╭─ RECORD EXCERPTS

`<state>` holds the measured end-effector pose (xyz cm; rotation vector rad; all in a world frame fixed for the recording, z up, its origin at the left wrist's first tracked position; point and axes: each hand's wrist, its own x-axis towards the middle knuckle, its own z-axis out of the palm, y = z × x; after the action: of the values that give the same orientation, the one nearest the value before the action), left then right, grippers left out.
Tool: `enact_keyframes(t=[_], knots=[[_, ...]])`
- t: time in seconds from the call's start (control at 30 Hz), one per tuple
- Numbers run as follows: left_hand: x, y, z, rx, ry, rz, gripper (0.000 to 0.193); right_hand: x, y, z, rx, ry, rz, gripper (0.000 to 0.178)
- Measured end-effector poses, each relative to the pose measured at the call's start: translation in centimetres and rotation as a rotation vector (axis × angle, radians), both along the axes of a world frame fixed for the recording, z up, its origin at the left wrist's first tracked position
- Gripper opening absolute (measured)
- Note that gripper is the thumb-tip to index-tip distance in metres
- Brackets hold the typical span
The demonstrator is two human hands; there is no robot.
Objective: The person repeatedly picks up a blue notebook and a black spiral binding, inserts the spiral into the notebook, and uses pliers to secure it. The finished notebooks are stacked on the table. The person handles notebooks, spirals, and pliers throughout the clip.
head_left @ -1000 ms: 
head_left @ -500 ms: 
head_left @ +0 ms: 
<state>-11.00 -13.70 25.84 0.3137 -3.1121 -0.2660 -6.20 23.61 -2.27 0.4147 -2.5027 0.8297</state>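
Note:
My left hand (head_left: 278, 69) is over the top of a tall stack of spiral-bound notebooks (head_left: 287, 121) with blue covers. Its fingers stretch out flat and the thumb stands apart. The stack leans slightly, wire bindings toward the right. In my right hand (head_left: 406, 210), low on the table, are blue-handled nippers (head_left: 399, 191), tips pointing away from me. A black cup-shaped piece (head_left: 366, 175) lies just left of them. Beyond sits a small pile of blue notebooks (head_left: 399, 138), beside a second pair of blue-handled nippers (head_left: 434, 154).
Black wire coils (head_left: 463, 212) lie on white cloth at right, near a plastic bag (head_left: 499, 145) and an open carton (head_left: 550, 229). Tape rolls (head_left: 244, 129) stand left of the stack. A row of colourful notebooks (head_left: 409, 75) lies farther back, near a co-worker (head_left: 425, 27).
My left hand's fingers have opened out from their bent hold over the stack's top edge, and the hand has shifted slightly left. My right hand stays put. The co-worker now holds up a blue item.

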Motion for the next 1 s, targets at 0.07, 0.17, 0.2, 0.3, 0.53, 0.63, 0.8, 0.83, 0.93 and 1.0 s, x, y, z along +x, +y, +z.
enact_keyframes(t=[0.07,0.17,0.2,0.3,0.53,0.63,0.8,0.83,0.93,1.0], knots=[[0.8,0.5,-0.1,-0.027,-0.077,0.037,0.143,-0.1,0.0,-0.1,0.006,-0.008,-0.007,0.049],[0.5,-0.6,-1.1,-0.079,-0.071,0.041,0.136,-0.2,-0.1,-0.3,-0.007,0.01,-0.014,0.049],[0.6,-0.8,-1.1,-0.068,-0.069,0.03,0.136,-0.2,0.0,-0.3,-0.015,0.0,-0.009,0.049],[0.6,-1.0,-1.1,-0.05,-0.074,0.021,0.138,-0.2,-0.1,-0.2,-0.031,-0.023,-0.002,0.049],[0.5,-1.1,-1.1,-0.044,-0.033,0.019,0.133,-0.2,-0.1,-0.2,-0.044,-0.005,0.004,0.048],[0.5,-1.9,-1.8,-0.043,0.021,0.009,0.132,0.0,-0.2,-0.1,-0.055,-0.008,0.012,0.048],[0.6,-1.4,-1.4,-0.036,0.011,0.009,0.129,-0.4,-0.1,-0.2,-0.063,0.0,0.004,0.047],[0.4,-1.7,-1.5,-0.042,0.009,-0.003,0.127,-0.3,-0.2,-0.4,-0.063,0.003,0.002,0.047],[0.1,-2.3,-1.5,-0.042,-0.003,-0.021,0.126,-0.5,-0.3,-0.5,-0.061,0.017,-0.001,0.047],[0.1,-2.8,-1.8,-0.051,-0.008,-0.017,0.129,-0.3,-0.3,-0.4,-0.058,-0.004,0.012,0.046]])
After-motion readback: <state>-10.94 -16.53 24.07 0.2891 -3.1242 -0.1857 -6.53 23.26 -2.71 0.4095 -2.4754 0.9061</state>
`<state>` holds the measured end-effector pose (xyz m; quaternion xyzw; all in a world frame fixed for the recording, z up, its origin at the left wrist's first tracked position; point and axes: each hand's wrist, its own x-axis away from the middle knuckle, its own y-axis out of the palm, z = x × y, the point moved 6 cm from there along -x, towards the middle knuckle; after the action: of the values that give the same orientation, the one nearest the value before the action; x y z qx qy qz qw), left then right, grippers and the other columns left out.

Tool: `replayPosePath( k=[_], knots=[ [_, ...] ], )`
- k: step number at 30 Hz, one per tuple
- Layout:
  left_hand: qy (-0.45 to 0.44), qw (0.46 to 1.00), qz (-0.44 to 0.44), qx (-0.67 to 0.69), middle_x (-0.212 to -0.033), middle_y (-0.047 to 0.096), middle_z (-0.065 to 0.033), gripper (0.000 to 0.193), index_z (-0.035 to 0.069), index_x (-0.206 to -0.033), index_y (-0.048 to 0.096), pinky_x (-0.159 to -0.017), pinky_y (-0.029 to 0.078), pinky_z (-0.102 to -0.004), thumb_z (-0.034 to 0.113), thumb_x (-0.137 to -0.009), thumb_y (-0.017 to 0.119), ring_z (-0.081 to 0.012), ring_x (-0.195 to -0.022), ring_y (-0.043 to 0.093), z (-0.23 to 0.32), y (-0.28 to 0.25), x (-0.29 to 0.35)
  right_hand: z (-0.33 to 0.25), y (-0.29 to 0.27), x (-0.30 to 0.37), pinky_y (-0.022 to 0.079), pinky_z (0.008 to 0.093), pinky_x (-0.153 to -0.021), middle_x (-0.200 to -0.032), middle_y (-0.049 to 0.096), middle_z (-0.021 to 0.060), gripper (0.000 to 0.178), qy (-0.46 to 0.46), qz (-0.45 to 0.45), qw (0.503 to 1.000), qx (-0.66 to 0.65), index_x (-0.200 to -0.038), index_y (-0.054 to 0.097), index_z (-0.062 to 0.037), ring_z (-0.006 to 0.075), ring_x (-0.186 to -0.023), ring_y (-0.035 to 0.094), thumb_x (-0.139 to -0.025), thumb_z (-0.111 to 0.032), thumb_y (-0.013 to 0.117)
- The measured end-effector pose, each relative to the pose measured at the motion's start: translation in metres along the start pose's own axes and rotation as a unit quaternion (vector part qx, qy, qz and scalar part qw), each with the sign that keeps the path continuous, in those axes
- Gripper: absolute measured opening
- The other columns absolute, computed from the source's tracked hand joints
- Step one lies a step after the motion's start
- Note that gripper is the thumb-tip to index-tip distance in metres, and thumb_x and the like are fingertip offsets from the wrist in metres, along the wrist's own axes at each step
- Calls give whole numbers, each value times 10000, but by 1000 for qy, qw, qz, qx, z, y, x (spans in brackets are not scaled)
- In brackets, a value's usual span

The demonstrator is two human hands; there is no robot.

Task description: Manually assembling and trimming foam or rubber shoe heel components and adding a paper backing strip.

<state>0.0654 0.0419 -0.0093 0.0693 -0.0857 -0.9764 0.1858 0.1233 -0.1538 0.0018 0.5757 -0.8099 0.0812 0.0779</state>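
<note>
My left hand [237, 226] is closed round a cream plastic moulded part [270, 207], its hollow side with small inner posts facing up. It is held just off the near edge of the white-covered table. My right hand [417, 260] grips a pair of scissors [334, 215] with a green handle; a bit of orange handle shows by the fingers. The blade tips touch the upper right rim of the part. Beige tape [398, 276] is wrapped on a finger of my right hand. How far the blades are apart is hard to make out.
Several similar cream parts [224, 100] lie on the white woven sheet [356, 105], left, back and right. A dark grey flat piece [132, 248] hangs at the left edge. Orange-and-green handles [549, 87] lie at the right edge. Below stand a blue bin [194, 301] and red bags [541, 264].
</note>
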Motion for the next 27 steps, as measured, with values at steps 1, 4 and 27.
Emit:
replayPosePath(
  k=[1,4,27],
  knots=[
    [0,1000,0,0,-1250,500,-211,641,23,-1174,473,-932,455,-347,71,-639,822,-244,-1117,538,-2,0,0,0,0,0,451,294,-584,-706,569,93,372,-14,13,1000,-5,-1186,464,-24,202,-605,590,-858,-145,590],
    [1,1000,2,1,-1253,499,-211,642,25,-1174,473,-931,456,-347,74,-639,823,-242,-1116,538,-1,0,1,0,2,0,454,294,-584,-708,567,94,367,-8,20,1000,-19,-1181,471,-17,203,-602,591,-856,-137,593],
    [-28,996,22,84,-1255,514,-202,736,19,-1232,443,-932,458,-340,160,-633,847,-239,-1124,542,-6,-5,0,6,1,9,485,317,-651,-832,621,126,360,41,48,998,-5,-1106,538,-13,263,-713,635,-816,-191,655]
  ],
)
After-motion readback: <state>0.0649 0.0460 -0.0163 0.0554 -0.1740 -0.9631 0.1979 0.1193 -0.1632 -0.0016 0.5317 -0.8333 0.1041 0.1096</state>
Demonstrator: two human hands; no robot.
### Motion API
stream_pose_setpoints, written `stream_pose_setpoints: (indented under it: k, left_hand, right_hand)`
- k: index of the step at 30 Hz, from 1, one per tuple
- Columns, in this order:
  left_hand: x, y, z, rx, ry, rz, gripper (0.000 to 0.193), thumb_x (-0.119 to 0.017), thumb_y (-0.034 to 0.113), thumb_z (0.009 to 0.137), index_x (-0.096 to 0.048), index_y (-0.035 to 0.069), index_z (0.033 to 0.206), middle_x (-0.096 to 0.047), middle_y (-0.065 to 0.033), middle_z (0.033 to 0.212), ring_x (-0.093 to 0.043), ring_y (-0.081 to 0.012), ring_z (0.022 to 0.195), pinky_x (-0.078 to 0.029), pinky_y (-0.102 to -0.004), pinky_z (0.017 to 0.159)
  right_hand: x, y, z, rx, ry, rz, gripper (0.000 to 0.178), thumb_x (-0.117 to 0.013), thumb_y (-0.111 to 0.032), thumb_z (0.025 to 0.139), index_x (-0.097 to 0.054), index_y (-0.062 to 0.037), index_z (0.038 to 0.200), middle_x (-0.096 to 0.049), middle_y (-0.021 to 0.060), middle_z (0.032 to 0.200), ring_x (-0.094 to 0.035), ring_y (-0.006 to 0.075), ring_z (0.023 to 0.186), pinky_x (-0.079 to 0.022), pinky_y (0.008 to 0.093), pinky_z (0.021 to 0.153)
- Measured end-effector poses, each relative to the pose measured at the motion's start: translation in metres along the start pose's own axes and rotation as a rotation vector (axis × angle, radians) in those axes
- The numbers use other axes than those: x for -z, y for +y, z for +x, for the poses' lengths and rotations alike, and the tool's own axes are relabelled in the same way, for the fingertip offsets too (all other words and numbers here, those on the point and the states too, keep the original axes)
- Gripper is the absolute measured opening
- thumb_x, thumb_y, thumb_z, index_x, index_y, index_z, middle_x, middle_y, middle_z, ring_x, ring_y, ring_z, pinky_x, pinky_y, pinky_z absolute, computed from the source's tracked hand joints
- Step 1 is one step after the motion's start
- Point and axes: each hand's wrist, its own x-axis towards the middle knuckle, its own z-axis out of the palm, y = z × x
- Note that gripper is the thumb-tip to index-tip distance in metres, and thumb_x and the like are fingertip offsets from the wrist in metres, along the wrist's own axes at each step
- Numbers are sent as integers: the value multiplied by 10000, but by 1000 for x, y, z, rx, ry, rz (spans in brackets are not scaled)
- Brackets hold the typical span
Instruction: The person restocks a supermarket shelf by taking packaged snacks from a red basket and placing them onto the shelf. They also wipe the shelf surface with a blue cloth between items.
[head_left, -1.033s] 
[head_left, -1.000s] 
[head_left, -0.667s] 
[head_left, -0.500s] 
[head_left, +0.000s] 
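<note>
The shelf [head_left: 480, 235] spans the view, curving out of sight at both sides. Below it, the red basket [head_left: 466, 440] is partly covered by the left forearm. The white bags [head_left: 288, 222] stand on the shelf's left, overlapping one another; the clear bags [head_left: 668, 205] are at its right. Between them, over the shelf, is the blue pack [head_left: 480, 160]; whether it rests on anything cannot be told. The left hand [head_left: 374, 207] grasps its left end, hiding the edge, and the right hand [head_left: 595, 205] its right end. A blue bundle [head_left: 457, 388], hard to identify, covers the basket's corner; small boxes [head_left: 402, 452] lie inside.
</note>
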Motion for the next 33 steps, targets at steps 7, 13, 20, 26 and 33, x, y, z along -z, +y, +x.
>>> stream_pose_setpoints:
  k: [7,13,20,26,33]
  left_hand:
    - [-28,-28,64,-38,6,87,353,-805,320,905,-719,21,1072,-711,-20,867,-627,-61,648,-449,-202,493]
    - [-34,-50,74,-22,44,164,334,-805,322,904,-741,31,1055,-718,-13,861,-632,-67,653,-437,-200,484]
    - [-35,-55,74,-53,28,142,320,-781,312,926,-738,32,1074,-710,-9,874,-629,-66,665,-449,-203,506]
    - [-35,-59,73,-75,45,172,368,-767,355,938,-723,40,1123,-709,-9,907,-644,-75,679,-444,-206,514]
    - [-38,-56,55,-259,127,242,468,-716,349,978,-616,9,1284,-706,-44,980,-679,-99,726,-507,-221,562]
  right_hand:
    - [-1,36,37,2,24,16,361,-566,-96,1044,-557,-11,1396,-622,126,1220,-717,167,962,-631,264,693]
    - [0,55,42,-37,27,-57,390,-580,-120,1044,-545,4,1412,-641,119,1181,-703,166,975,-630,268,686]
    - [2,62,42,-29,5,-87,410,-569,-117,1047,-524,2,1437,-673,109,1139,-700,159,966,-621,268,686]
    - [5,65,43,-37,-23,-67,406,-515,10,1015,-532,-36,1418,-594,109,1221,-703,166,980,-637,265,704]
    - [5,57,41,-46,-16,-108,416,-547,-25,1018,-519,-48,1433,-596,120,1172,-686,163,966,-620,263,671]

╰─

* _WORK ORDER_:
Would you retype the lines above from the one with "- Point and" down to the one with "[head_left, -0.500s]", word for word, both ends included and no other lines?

* _FINISHED TASK_:
- Point and axes: each hand's wrist, its own x-axis towards the middle knuckle, its own z-axis out of the palm, y = z × x
- Note that gripper is the thumb-tip to index-tip distance in metres, and thumb_x and the like are fingertip offsets from the wrist in metres, along the wrist's own axes at each step
- Numbers are sent as integers: the value multiplied by 10000, but by 1000 for x, y, z, rx, ry, rz (spans in brackets are not scaled)
- Brackets hold the typical span
Instruction: The person restocks a supermarket shelf by taking packaged snacks from a red basket and placing them onto the shelf. They also wipe the shelf surface with a blue cloth between items.
[head_left, -1.033s] 
[head_left, -1.000s] 
[head_left, -0.667s] 
[head_left, -0.500s] 

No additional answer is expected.